Discussing budgets is probably my least favorite thing I do with clients. When budget time comes, the client is oftentimes high with emotion from making the decision to do a major remodel, and has often consumed way too much HGTV and Houzz. I can relate to the home remodeling high. I’ve been remodeling my home into my dream home for the past 7 years, and at the current pace, well, let’s just say it’s going to be a while before it is finished. My major concern is that when I am done, it is going to be time to start over again! But I do enjoy thinking and exploring all the aspects and watching the shows for new ideas.
The problem is that most often, the reality of the cost of the dream is a sticker shock surprise, even for me. I go to great effort to educate the client on why it costs so much, and most often, they get it. I’ve been called a buzz kill, a dream crusher, and have had some people get mad at me because what I was telling them didn’t match their expectations. I always tell them, regardless what you think, it costs what it costs.
Here are the four steps to figuring out your major home remodeling budget:
1. Make a master plan, or hire someone to do it for you. A master plan gives you a high view of your project. List all the rooms in your house, go into each one and make a general list of what you’d like done. Click here to learn more about master plans.
2. Do your research, and don’t be optimistic. Google is a great tool—simply ask how much the project you are thinking of costs. You’ll see a lot of great articles that discuss the reality of the cost. Don’t kid yourself; be realistic. Another great tool is Remodeling Magazines’ annual cost-of-project versus return list. I will tell you it is full of holes, and exceptions, but it is a good barometer of what to expect. Click Here to view their 2014 report.

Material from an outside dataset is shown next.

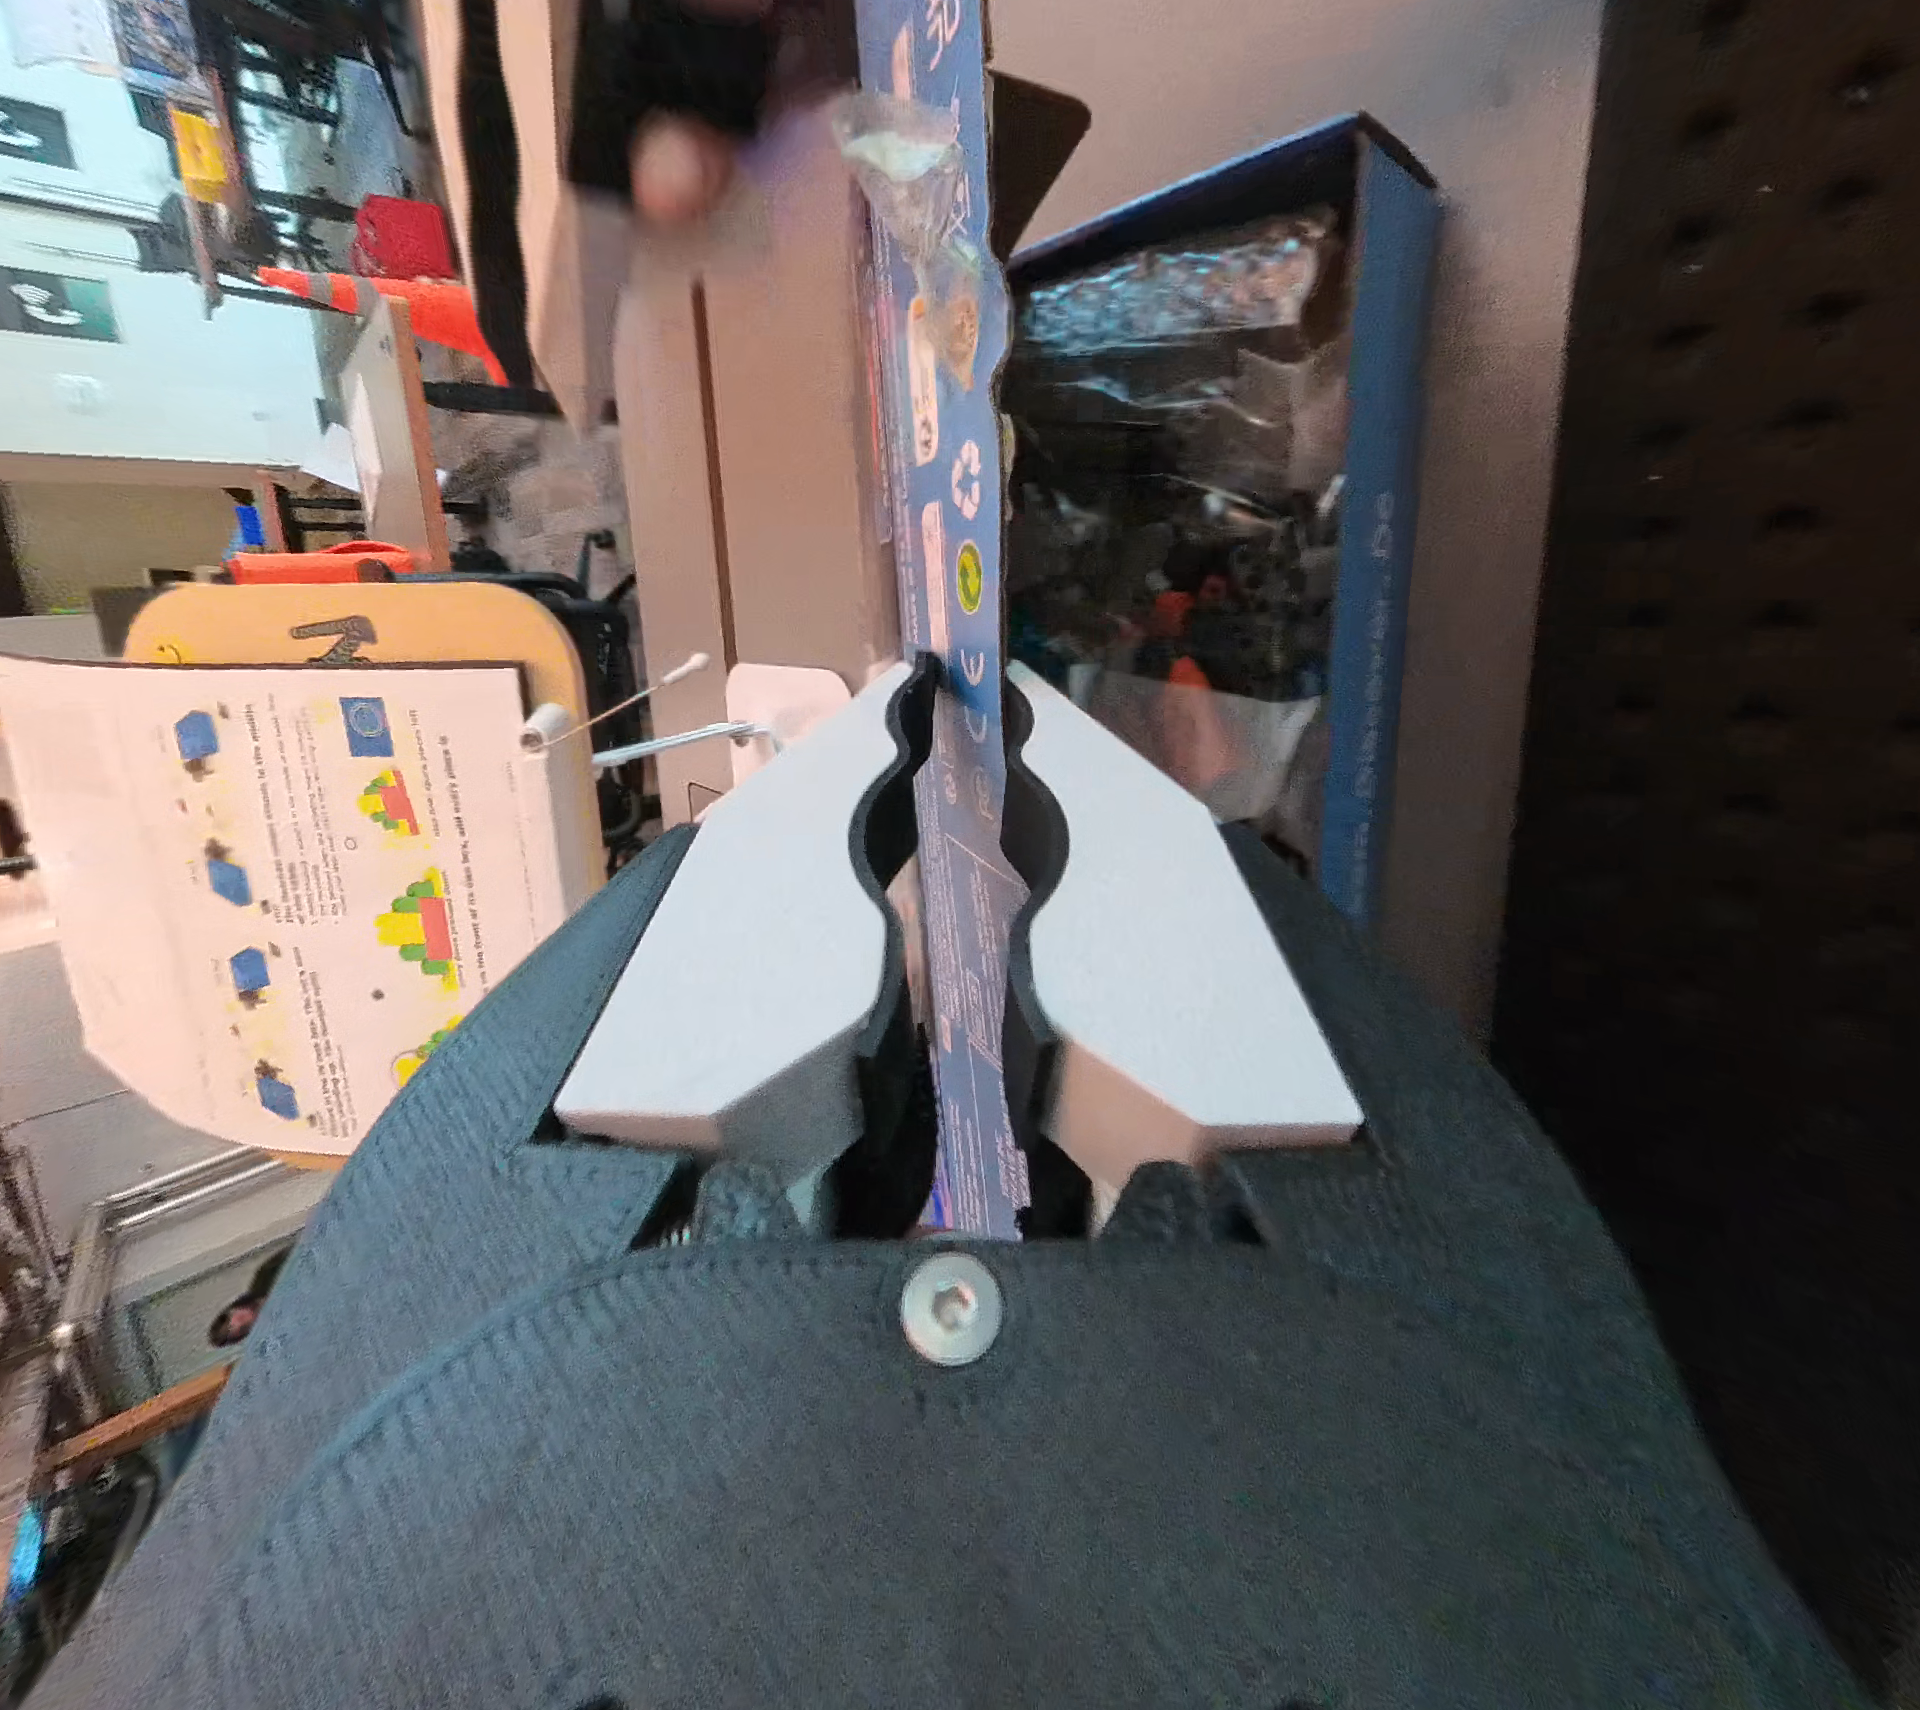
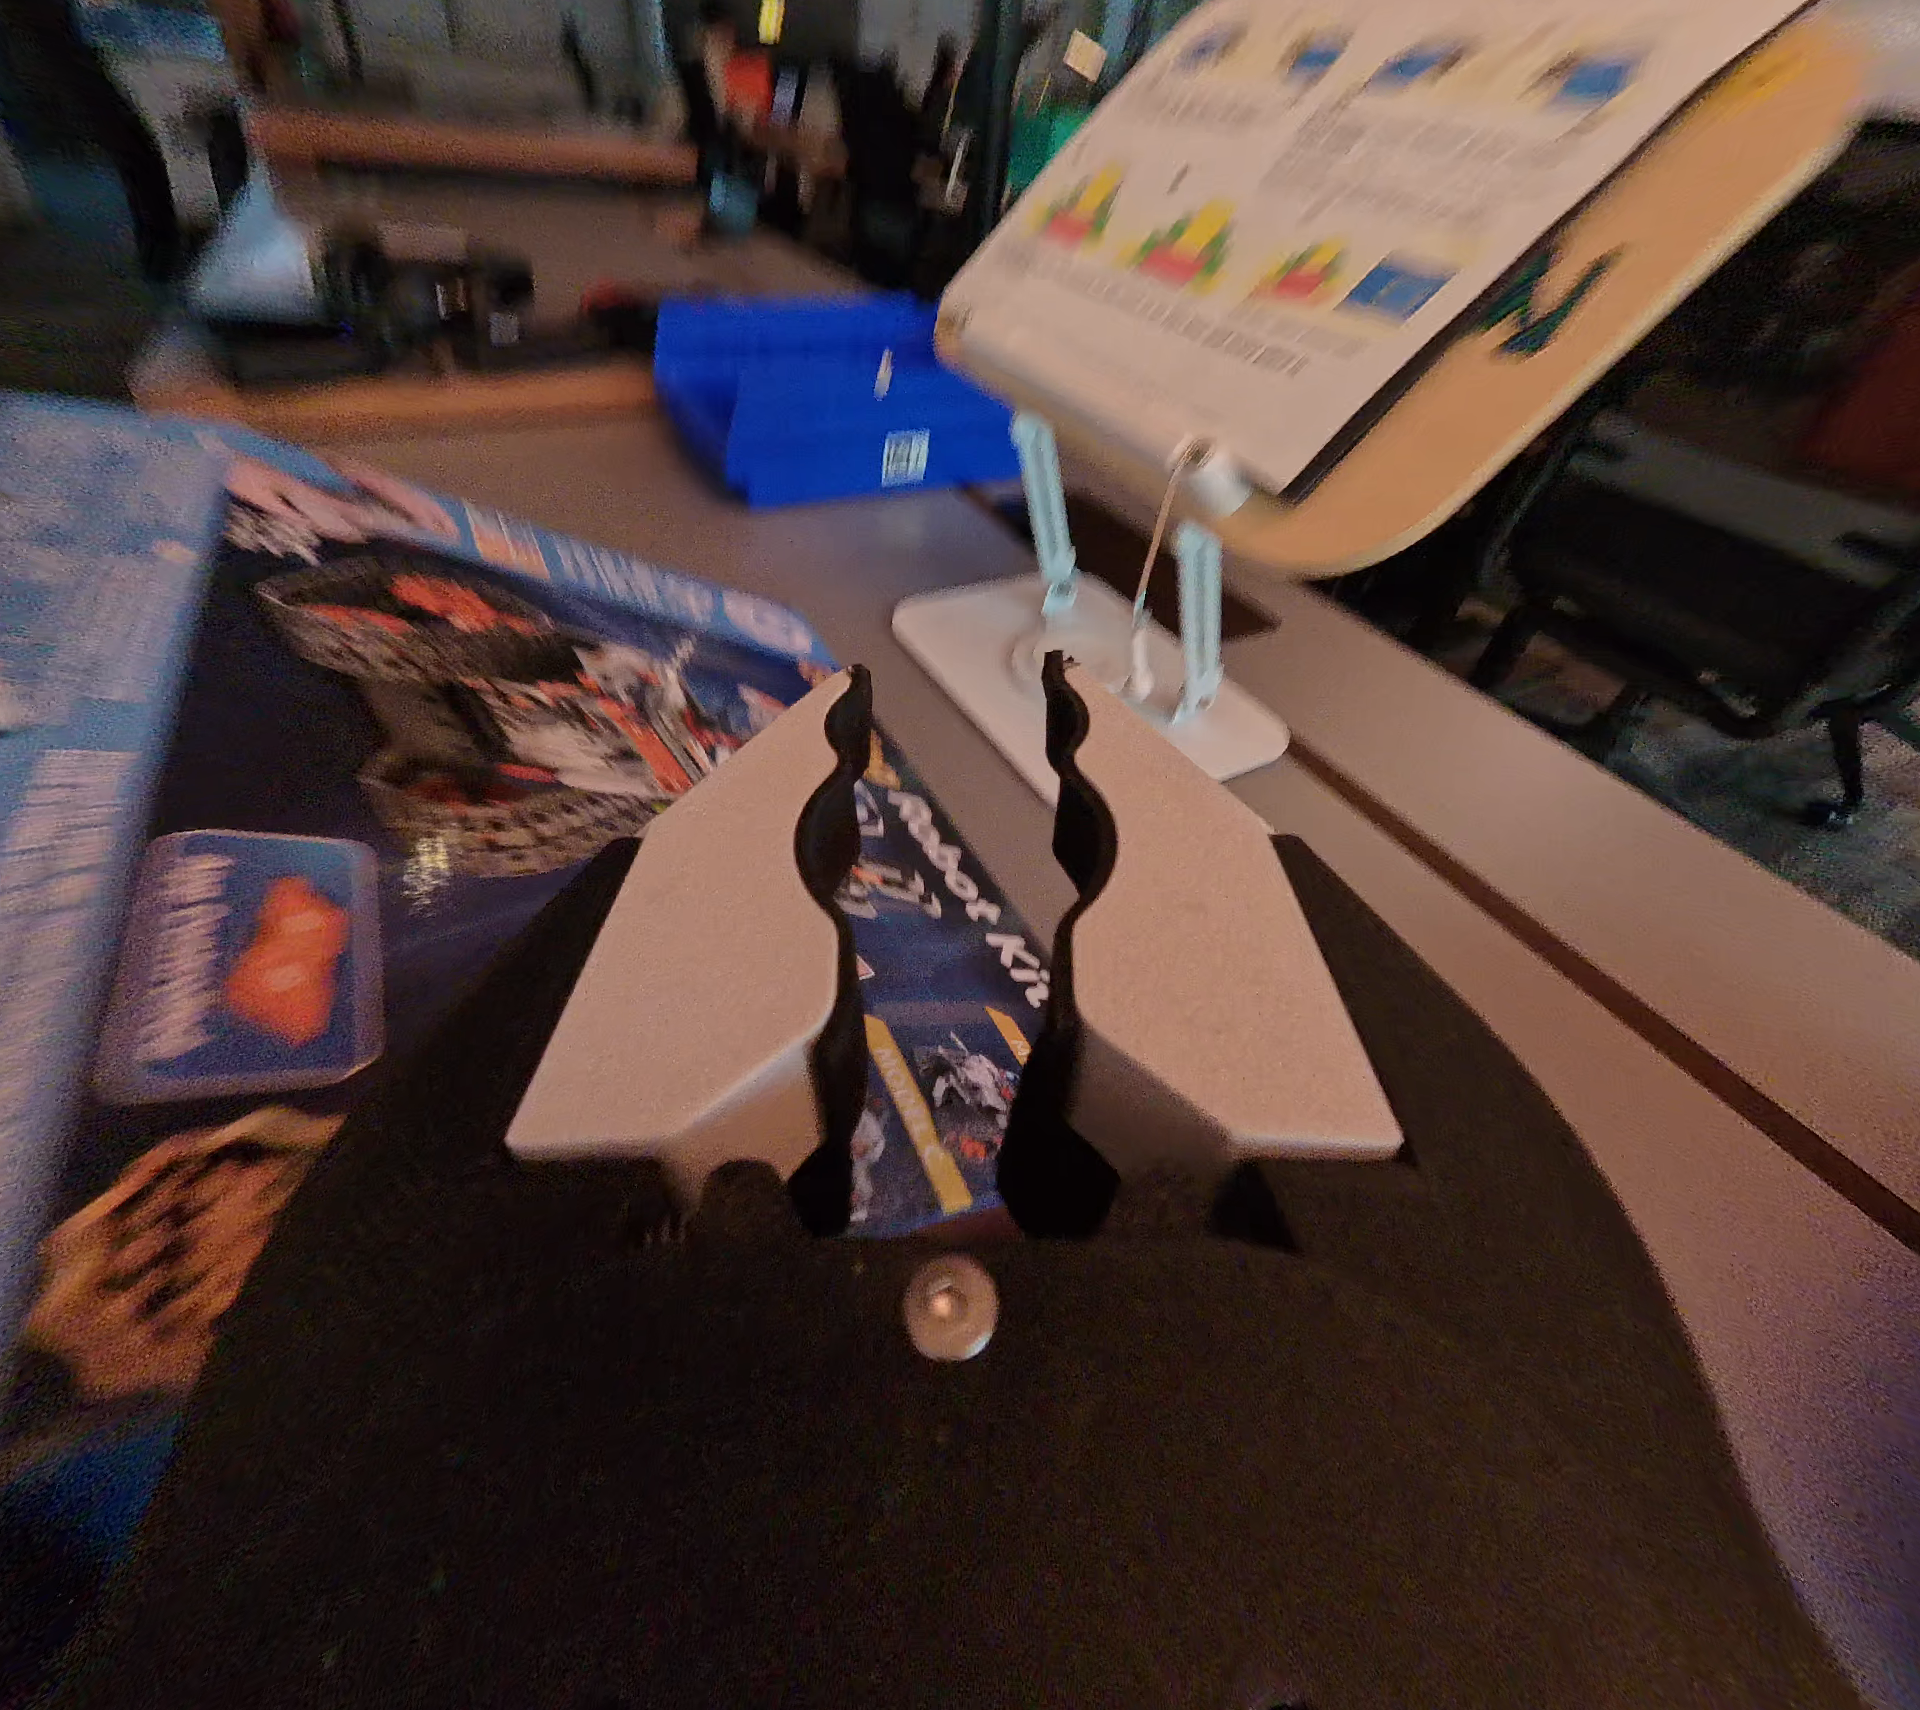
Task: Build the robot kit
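Observation:
In the left wrist view my left gripper (image 1: 966, 694) is shut on the open lid flap (image 1: 930, 226) of a blue cardboard box (image 1: 1387, 517). The flap runs edge-on between the jaws. Clear torn tape (image 1: 899, 148) clings to the flap. The open box holds clear plastic bags of small parts (image 1: 1164, 434). My right gripper (image 2: 951, 678) is open and empty, hovering over the box's printed top face (image 2: 436, 725) near its corner. It also shows blurred in the left wrist view (image 1: 644, 29), held by a hand beyond the flap.
A white stand (image 2: 977, 632) holds a tan board with an illustrated instruction sheet (image 2: 1351, 185), just beyond the box on the grey table (image 2: 1507, 881); the sheet also shows in the left wrist view (image 1: 301, 881). A blue bin (image 2: 831, 403) sits farther back. A dark perforated panel (image 1: 1745, 517) lies beside the box. The tips of one gripper are about 15 cm away from the tips of the other. Measured from the fingertips, the dark perforated panel (image 1: 1745, 517) is 20 cm or so from the left gripper and 30 cm from the right.

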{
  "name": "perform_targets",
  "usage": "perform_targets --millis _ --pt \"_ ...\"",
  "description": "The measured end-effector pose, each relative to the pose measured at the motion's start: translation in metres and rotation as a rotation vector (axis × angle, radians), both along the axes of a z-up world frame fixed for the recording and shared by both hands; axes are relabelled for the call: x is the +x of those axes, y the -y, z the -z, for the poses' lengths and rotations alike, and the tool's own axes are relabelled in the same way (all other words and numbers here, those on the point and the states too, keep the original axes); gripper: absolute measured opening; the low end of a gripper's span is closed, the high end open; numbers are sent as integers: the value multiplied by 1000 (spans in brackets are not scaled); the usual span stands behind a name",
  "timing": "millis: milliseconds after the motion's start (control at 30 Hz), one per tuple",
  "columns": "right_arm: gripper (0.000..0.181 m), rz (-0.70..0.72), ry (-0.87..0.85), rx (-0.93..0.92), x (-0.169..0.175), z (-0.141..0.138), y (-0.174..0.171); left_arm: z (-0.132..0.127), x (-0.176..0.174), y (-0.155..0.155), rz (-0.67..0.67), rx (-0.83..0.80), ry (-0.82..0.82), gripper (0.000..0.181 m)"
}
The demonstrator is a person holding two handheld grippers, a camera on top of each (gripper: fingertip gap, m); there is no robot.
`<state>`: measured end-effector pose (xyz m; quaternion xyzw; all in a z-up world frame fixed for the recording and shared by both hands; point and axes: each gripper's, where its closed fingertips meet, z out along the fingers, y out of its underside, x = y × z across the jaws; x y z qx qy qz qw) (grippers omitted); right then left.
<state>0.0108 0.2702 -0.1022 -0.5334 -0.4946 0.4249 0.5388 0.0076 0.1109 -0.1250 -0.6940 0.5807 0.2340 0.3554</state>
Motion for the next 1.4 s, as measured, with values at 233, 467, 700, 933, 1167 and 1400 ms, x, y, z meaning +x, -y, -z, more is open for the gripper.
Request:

3. Pay a Design/Build Remodeling Contractor to create a master plan and budget for you. It can take 30 to 40 man-hours of work to create a master plan and budget for a major remodeling project. Paying someone to do this work helps ensure that it is accurate, and reduces budget overruns. Once the plan is done and you’ve paid for it, it is yours; put it out for competitive bids. This will help you understand if the price is fair or not.
4. Remember, you can eat an elephant one bite at a time. If you find the master plan has busted your budget, break the plan down into digestible pieces. The fun is that while you are doing a smaller piece of the master plan, you have the rest of it to dream about and continue to plan, giving you more reason to ingest HGTV, Houzz, and Google.